Eric Butler
About Eric L. Butler
Eric L. Butler, age 64, has served as an independent director of NiSource since 2017 and currently chairs the Compensation and Human Capital (C&HC) Committee while also serving on the Audit and Executive Committees . He is President & CEO of Aswani-Butler Investment Associates and previously held senior roles at Union Pacific Corporation across finance, supply chain, commercial leadership, and corporate administration until his retirement in 2018 . The Board has affirmatively determined that, except for the CEO, all directors (including Mr. Butler) are independent under NYSE and company guidelines . His background emphasizes strategic and financial planning, commercial operations, human resources, and regulated-industry governance—capabilities directly applicable to a regulated utility board .
Past Roles
| Organization | Role | Tenure | Committees/Impact |
|---|---|---|---|
| Union Pacific Corporation | Executive Vice President, Chief Administrative Officer & Corporate Secretary | 2017–Feb 2018 | Led corporate governance, HR, labor relations, and administration |
| Union Pacific Corporation | EVP Marketing & Sales, Chief Commercial Officer | 2012–2017 | Ran worldwide commercial business |
| Union Pacific Corporation | VP & GM, Industrial Products Business | 2005–2012 | Commercial leadership in industrial products |
| Union Pacific Corporation | VP & GM, Automotive Business | 2003–2005 | Commercial leadership in automotive |
| Union Pacific Corporation | VP, Purchasing & Supply Chain | 2000–2003 | Oversaw supply, procurement, purchasing |
| Union Pacific Corporation | VP, Financial Planning & Analysis | 1997–2000 | Led FP&A |
| Union Pacific Corporation | Various leadership roles (finance, accounting, marketing/sales, supply, operations research/planning, HR) | 1986–1997 | Broad cross-functional leadership |
External Roles
| Organization | Role | Tenure | Committees/Notes |
|---|---|---|---|
| Eastman Chemical Company | Director | Joined 2022 | Current public company board |
| West Fraser Timber Co. Ltd. | Director | Joined 2023 | Current public company board |
| Omaha Airport Authority | Board Member | Since 2007 | Public authority board |
| Federal Reserve Bank of Kansas City, Omaha Branch | Director; Chair | 2015–2020 (Chair in 2018) | Federal Reserve regional governance |
Board Governance
- Current NI committees: C&HC Committee (Chair), Audit Committee, Executive Committee .

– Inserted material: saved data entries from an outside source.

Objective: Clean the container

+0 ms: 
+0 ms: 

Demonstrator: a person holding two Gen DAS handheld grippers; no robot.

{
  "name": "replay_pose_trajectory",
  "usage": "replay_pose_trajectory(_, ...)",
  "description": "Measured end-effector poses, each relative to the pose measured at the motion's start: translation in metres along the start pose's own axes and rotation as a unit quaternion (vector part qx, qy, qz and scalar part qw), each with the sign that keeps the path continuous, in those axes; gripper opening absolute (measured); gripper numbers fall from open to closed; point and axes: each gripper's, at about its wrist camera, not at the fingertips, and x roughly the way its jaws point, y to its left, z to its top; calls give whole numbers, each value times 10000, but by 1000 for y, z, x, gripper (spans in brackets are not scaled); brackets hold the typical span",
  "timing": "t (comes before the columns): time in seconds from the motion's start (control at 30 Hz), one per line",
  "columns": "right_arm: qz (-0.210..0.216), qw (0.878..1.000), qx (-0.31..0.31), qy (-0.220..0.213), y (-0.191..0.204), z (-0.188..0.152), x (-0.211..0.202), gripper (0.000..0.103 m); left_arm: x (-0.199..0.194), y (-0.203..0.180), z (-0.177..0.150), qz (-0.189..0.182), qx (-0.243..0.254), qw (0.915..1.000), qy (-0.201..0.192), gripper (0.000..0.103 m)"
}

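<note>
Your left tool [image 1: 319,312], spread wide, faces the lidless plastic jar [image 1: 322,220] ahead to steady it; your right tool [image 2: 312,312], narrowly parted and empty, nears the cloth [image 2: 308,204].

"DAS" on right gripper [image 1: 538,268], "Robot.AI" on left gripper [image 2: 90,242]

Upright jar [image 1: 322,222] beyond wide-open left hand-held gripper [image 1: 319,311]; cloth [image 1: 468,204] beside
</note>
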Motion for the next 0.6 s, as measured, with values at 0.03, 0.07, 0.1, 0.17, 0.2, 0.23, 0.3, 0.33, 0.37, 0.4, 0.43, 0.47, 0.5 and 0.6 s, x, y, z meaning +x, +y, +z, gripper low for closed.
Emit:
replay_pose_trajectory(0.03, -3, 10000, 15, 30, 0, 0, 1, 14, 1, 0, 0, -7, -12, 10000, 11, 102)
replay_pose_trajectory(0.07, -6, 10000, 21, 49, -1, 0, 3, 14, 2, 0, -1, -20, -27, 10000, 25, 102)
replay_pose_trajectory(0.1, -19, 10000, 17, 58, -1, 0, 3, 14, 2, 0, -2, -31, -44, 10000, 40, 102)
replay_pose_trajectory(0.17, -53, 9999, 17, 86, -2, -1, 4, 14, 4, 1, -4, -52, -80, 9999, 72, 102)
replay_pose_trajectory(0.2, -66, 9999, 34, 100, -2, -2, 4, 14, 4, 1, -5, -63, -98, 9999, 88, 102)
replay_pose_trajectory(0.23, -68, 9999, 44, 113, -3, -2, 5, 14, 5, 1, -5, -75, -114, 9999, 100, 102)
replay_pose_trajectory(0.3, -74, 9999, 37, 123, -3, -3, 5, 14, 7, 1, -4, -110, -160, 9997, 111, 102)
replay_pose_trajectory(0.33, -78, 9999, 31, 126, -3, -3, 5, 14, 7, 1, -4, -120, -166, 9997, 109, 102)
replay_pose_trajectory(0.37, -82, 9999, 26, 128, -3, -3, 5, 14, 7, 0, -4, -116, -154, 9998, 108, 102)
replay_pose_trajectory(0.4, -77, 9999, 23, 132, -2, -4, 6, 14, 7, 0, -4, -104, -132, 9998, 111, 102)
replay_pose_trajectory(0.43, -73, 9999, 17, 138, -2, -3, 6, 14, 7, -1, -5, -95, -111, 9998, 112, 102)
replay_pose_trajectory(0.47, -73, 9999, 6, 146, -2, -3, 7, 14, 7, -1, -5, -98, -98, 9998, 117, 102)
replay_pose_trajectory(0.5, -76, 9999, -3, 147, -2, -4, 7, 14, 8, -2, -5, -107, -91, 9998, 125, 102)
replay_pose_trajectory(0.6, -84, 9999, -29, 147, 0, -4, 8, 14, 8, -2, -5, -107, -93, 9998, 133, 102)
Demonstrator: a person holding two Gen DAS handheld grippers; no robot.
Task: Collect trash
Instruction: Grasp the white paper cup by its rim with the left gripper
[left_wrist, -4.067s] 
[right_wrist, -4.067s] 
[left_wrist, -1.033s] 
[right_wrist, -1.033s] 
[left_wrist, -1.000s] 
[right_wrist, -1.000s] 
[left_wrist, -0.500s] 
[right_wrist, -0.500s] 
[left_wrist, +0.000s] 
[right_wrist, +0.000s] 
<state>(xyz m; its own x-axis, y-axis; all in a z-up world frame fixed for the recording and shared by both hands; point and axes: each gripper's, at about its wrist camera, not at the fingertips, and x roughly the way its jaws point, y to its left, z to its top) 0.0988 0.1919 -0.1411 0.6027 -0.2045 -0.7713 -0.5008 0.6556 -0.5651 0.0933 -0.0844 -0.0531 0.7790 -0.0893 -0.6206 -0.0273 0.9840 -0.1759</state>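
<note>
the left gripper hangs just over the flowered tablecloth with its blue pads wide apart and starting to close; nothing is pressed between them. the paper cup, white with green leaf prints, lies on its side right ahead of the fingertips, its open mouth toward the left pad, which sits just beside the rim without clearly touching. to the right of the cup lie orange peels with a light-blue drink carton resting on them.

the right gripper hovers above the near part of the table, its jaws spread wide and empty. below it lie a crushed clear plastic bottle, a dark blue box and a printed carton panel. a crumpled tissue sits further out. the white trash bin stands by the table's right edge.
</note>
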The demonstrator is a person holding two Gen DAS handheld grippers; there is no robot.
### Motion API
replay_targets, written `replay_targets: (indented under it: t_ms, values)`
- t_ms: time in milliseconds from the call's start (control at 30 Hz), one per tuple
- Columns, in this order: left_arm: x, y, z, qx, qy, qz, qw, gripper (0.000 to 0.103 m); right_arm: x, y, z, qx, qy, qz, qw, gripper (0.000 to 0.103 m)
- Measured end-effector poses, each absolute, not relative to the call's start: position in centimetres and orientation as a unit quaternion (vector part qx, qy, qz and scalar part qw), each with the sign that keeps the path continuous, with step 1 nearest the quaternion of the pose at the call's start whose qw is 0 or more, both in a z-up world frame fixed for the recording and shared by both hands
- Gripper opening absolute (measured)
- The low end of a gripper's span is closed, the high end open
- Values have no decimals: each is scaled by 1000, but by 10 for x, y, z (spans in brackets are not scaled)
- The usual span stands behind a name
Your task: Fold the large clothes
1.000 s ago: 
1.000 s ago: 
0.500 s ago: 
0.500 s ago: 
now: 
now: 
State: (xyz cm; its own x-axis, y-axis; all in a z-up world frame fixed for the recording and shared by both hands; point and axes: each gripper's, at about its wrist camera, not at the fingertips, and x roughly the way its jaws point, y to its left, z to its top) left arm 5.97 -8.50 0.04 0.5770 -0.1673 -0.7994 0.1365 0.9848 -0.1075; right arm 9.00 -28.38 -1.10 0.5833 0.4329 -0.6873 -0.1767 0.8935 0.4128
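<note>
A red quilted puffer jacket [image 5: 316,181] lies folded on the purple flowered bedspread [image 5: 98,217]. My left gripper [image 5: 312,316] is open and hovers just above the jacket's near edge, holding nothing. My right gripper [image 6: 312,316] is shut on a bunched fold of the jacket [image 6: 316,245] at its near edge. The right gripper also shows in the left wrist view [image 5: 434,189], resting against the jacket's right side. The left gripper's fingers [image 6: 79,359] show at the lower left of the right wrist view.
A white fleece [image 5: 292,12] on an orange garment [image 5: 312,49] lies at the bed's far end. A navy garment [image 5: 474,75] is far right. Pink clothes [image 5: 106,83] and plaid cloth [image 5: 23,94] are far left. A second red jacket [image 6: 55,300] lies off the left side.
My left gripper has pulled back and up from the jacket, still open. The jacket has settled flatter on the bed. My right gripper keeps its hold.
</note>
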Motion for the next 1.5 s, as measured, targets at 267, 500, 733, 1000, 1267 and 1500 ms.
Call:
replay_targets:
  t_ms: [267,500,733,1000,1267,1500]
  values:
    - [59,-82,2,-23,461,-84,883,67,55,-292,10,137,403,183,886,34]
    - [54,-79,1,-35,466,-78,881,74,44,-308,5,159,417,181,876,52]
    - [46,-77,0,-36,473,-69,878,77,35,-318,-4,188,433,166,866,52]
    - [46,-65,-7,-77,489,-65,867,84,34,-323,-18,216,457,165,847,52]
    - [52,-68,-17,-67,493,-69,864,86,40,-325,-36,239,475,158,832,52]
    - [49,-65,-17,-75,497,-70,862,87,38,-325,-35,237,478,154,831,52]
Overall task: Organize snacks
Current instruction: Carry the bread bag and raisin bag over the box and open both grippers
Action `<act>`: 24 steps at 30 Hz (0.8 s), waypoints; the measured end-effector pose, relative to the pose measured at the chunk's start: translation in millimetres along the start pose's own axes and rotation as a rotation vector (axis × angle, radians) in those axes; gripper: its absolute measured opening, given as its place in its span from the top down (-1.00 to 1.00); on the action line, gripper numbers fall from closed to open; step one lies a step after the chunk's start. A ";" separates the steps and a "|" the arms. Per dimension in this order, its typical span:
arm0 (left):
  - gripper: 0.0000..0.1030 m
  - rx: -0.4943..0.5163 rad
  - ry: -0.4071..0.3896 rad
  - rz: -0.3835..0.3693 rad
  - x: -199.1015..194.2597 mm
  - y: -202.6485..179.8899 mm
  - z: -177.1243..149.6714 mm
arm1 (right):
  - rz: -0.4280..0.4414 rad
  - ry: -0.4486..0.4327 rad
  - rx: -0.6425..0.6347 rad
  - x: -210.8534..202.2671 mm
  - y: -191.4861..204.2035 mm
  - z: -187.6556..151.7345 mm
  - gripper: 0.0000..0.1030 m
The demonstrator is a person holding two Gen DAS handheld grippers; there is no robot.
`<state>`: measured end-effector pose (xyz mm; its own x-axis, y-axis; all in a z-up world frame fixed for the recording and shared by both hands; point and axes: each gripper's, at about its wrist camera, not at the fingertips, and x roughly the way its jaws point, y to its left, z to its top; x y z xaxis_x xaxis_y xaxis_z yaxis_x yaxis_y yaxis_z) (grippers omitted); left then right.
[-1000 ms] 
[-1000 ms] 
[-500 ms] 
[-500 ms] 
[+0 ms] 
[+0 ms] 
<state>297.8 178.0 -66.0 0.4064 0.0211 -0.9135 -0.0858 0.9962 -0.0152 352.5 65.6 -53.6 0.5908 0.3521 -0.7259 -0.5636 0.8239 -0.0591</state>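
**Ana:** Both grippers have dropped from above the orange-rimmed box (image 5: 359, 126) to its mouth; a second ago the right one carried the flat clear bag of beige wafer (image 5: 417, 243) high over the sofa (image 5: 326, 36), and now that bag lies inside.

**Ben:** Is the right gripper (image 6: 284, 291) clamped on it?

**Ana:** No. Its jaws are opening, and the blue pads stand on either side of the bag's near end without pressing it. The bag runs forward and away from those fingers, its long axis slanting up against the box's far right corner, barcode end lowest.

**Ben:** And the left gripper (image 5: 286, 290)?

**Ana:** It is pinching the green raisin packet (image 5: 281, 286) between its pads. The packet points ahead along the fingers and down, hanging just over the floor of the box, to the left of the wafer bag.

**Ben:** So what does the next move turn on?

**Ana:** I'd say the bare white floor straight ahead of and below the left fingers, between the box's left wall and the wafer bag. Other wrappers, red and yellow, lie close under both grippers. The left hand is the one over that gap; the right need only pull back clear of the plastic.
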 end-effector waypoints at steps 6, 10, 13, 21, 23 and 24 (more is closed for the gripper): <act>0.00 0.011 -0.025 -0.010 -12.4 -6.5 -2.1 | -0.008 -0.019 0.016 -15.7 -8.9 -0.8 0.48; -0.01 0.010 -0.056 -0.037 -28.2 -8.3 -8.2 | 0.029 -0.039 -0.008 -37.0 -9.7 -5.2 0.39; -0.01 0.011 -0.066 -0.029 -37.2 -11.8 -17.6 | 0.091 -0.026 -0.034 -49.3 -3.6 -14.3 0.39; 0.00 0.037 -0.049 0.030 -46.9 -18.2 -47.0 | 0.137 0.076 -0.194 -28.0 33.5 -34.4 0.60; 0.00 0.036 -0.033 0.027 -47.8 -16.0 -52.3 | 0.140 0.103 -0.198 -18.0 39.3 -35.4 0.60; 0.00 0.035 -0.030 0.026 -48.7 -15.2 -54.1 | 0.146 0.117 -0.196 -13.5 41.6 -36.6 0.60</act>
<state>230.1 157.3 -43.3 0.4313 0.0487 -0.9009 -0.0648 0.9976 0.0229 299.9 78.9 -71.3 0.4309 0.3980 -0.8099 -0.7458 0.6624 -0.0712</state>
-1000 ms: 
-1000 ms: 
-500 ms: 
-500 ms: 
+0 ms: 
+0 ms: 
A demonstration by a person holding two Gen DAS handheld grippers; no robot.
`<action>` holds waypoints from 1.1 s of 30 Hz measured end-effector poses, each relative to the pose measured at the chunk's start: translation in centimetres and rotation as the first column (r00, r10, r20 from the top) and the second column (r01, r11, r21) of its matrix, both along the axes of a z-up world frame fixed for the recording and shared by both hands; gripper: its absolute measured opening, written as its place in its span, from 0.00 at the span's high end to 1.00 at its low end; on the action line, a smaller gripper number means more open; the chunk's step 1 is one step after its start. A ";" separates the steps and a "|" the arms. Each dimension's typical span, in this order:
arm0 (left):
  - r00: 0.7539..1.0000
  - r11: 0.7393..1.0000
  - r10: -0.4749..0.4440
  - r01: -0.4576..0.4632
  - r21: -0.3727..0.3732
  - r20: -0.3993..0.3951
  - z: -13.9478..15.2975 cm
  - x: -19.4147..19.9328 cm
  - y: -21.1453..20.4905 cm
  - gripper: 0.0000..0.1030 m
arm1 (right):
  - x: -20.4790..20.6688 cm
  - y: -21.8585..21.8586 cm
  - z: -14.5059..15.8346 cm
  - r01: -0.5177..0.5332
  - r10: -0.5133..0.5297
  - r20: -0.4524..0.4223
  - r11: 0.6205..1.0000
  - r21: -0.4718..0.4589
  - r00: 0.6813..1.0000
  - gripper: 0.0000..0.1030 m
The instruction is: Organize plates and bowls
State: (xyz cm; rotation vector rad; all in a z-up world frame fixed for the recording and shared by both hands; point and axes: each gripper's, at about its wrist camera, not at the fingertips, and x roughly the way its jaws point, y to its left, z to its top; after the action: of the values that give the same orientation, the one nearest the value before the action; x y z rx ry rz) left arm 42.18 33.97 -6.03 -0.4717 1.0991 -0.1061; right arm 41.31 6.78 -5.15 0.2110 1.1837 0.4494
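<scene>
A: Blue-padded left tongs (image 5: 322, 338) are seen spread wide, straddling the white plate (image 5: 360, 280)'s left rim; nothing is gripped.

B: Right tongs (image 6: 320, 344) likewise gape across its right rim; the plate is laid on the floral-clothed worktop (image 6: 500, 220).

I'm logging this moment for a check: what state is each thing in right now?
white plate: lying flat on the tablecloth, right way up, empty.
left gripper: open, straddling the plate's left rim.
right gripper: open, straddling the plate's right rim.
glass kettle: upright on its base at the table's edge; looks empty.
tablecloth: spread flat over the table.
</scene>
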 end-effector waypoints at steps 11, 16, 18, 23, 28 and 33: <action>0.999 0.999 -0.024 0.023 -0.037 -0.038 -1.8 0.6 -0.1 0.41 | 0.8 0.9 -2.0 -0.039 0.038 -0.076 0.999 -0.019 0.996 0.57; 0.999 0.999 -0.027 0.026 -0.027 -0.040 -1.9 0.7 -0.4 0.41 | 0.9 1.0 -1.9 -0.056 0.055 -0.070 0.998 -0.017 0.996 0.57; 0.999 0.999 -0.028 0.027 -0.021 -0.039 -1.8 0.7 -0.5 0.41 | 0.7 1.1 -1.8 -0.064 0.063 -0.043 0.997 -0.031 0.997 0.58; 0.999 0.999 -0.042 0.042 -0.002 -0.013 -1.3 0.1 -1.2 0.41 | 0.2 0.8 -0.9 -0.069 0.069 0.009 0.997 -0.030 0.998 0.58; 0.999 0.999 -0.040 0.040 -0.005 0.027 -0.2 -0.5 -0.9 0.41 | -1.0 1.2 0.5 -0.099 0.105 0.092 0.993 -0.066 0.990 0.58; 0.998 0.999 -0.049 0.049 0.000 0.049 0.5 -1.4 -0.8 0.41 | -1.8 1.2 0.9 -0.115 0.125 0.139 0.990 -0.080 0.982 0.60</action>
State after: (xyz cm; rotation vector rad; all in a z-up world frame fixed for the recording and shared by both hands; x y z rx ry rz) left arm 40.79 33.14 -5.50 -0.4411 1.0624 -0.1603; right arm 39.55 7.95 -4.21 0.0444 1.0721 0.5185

- Independence: Board determined all directors (other than the CEO) are independent under NYSE and company standards; committees comprised of independent directors .
- Attendance and engagement: The Board met 10 times in 2024; each incumbent director attended at least 75% of Board and relevant committee meetings; 92% of directors attended the 2024 annual meeting .
- Committee workload signals: Audit Committee met 9 times; C&HC Committee met 4 times in 2024, indicating active oversight on financial reporting and human capital/compensation .
- C&HC Committee report: The C&HC Committee (Butler, Chair; Bunting; Henretta; McAvoy) recommended inclusion of the CD&A in the proxy and 10-K, evidencing direct engagement with pay design and disclosure .
Fixed Compensation
| Year | Cash Retainer and Chair Fees ($) | All Other Compensation ($) | Notes |
|---|---|---|---|
| 2023 | 130,000 | 0 | Cash includes Board and any chair fees |
| 2024 | 133,807 | 0 | Cash includes annual retainer and chair fee (committee chair fee set at $20,000 for standing committees) |
| 2024 Program Detail | 116,000 (cash component of $290,000 annual retainer) | — | Committee chair fee $20,000; Board Chair additional $160,000 (not applicable to Butler) |
Performance Compensation
| Year | Equity Award Type | Grant Date | Number of Units/Shares | Grant-Date/Reported Price or Fair Value | Vesting/Settlement Terms |
|---|---|---|---|---|---|
| 2023 | RSUs (director annual grant) | May 23, 2023 | ~6,031 | $165,000 fair value; $27.36 per unit | RSUs generally settle at end of the director’s annual term or upon separation due to a Change-in-Control; pro-rata vesting on retirement, death, disability; dividends accrue; optional deferral to separation/selected date |
| 2024 | RSUs (director annual grant) | May 13, 2024 | ~6,042 | $174,000 fair value; $28.80 per unit | Same as above |
| 2025 | Common Stock (Form 4 award) | May 12, 2025 | 4,541 | $38.32 (Form 4 reported) | Form 4 award; post-transaction holdings 63,751.695 shares |
Director equity is time-based; no performance metrics (TSR, EBITDA, etc.) are disclosed for director RSUs .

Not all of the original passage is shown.